[Recorded data]
○ ○ ○ ○ ○ ○ ○

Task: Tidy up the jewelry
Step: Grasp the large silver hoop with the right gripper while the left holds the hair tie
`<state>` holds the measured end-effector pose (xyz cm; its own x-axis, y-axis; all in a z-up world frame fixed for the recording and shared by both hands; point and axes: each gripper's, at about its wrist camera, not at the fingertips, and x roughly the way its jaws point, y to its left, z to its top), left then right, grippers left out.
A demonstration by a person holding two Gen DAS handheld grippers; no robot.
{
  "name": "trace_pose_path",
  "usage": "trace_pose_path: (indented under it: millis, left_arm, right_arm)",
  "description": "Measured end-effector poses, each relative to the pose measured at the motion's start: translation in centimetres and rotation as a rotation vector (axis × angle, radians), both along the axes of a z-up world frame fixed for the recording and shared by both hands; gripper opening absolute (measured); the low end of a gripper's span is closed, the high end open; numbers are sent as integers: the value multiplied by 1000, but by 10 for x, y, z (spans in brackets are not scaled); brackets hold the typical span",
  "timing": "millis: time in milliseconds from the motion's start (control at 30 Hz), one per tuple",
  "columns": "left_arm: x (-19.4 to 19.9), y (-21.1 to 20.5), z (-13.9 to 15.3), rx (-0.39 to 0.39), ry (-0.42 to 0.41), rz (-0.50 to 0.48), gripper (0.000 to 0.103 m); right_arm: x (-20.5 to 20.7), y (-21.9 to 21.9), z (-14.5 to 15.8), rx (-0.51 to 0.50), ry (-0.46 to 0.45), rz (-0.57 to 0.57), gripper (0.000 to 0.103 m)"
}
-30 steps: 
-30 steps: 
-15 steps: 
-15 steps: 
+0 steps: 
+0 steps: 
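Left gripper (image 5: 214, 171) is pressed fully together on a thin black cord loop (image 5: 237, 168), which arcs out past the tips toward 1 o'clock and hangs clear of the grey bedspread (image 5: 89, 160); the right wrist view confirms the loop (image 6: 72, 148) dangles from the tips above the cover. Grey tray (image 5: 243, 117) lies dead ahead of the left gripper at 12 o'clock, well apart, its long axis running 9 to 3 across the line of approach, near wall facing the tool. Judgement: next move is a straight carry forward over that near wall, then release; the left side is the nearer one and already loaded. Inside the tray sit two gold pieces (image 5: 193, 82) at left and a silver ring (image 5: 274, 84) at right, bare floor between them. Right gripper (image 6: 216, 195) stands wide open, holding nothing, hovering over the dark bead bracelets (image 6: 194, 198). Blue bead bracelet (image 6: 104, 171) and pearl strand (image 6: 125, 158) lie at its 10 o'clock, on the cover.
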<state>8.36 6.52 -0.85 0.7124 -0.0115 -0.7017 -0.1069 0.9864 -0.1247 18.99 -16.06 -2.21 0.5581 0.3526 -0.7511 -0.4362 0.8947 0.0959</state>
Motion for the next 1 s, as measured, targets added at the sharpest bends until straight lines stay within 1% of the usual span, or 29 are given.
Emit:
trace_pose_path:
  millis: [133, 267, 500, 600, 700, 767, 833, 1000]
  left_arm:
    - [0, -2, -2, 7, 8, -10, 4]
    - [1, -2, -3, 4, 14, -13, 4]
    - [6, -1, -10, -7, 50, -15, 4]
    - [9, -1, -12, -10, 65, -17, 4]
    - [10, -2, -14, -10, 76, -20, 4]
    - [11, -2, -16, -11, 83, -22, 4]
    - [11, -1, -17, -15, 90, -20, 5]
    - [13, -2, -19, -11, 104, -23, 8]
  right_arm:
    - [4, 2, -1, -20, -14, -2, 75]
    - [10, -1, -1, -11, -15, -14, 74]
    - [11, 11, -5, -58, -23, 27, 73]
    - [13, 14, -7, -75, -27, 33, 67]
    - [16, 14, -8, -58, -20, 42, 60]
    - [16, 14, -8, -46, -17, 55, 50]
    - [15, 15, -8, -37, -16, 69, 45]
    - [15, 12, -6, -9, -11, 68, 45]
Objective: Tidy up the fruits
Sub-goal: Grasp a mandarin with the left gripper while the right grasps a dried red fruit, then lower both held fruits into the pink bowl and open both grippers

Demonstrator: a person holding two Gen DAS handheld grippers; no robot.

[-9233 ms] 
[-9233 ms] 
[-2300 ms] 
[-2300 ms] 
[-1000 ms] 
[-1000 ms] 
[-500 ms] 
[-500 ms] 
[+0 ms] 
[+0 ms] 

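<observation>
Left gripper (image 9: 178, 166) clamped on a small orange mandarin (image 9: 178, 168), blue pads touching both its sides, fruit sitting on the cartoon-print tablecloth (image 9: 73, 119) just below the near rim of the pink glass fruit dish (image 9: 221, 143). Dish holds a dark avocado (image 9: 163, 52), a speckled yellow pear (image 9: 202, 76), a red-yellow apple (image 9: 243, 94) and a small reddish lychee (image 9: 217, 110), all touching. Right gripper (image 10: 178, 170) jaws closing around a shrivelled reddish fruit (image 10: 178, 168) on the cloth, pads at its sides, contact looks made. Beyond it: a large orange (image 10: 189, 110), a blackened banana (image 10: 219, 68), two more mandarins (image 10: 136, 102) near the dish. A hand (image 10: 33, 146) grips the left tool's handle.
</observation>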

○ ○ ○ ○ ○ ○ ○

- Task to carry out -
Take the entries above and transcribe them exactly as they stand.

- The answer -
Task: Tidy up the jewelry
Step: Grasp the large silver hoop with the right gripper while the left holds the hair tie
`<state>` holds the measured end-effector pose (xyz cm; its own x-axis, y-axis; all in a z-up world frame fixed for the recording and shared by both hands; point and axes: each gripper's, at about its wrist camera, not at the fingertips, and x roughly the way its jaws point, y to its left, z to its top), left then right, grippers left out.
A demonstration by a person holding two Gen DAS handheld grippers; no robot.
{
  "name": "trace_pose_path",
  "usage": "trace_pose_path: (indented under it: millis, left_arm, right_arm)",
  "description": "Measured end-effector poses, each relative to the pose measured at the motion's start: translation in centimetres and rotation as a rotation vector (axis × angle, radians), both along the axes of a z-up world frame fixed for the recording and shared by both hands; gripper opening absolute (measured); the low end of a gripper's span is closed, the high end open; numbers are sent as integers: the value multiplied by 1000, but by 10 for x, y, z (spans in brackets are not scaled); brackets hold the typical span",
  "timing": "millis: time in milliseconds from the motion's start (control at 30 Hz), one per tuple",
  "columns": "left_arm: x (-19.4 to 19.9), y (-21.1 to 20.5), z (-13.9 to 15.3), rx (-0.39 to 0.39), ry (-0.42 to 0.41), rz (-0.50 to 0.48), gripper (0.000 to 0.103 m); right_arm: x (-20.5 to 20.7), y (-21.9 to 21.9), z (-14.5 to 15.8), rx (-0.51 to 0.50), ry (-0.46 to 0.45), rz (-0.57 to 0.57), gripper (0.000 to 0.103 m)"
}
-30 steps: 
-30 steps: 
-15 steps: 
-15 steps: 
+0 steps: 
+0 steps: 
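Left gripper (image 5: 214, 171) is pressed fully together on a thin black cord loop (image 5: 237, 168), which arcs out past the tips toward 1 o'clock and hangs clear of the grey bedspread (image 5: 89, 160); the right wrist view confirms the loop (image 6: 72, 148) dangles from the tips above the cover. Grey tray (image 5: 243, 117) lies dead ahead of the left gripper at 12 o'clock, well apart, its long axis running 9 to 3 across the line of approach, near wall facing the tool. Judgement: next move is a straight carry forward over that near wall, then release; the left side is the nearer one and already loaded. Inside the tray sit two gold pieces (image 5: 193, 82) at left and a silver ring (image 5: 274, 84) at right, bare floor between them. Right gripper (image 6: 216, 195) stands wide open, holding nothing, hovering over the dark bead bracelets (image 6: 194, 198). Blue bead bracelet (image 6: 104, 171) and pearl strand (image 6: 125, 158) lie at its 10 o'clock, on the cover.
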<state>8.36 6.52 -0.85 0.7124 -0.0115 -0.7017 -0.1069 0.9864 -0.1247 18.99 -16.06 -2.21 0.5581 0.3526 -0.7511 -0.4362 0.8947 0.0959</state>
Motion for the next 1 s, as measured, targets added at the sharpest bends until straight lines stay within 1% of the usual span, or 29 are given.
Emit:
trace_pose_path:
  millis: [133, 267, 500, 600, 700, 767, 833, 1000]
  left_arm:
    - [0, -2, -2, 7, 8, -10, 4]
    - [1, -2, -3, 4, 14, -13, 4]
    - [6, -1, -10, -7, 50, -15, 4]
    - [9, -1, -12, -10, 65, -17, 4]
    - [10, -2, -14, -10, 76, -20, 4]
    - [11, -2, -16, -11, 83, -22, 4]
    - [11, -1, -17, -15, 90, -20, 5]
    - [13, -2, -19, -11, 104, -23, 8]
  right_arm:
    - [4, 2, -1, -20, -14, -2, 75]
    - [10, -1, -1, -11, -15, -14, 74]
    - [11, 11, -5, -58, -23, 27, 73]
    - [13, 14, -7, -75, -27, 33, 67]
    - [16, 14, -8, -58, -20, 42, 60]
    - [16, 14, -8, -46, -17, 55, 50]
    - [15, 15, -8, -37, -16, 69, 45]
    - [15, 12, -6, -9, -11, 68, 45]
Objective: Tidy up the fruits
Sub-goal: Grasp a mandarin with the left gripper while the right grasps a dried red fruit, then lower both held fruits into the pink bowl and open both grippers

Demonstrator: a person holding two Gen DAS handheld grippers; no robot.

[-9233 ms] 
[-9233 ms] 
[-2300 ms] 
[-2300 ms] 
[-1000 ms] 
[-1000 ms] 
[-500 ms] 
[-500 ms] 
[+0 ms] 
[+0 ms] 

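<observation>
Left gripper (image 9: 178, 166) clamped on a small orange mandarin (image 9: 178, 168), blue pads touching both its sides, fruit sitting on the cartoon-print tablecloth (image 9: 73, 119) just below the near rim of the pink glass fruit dish (image 9: 221, 143). Dish holds a dark avocado (image 9: 163, 52), a speckled yellow pear (image 9: 202, 76), a red-yellow apple (image 9: 243, 94) and a small reddish lychee (image 9: 217, 110), all touching. Right gripper (image 10: 178, 170) jaws closing around a shrivelled reddish fruit (image 10: 178, 168) on the cloth, pads at its sides, contact looks made. Beyond it: a large orange (image 10: 189, 110), a blackened banana (image 10: 219, 68), two more mandarins (image 10: 136, 102) near the dish. A hand (image 10: 33, 146) grips the left tool's handle.
</observation>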

As written, the answer is complete.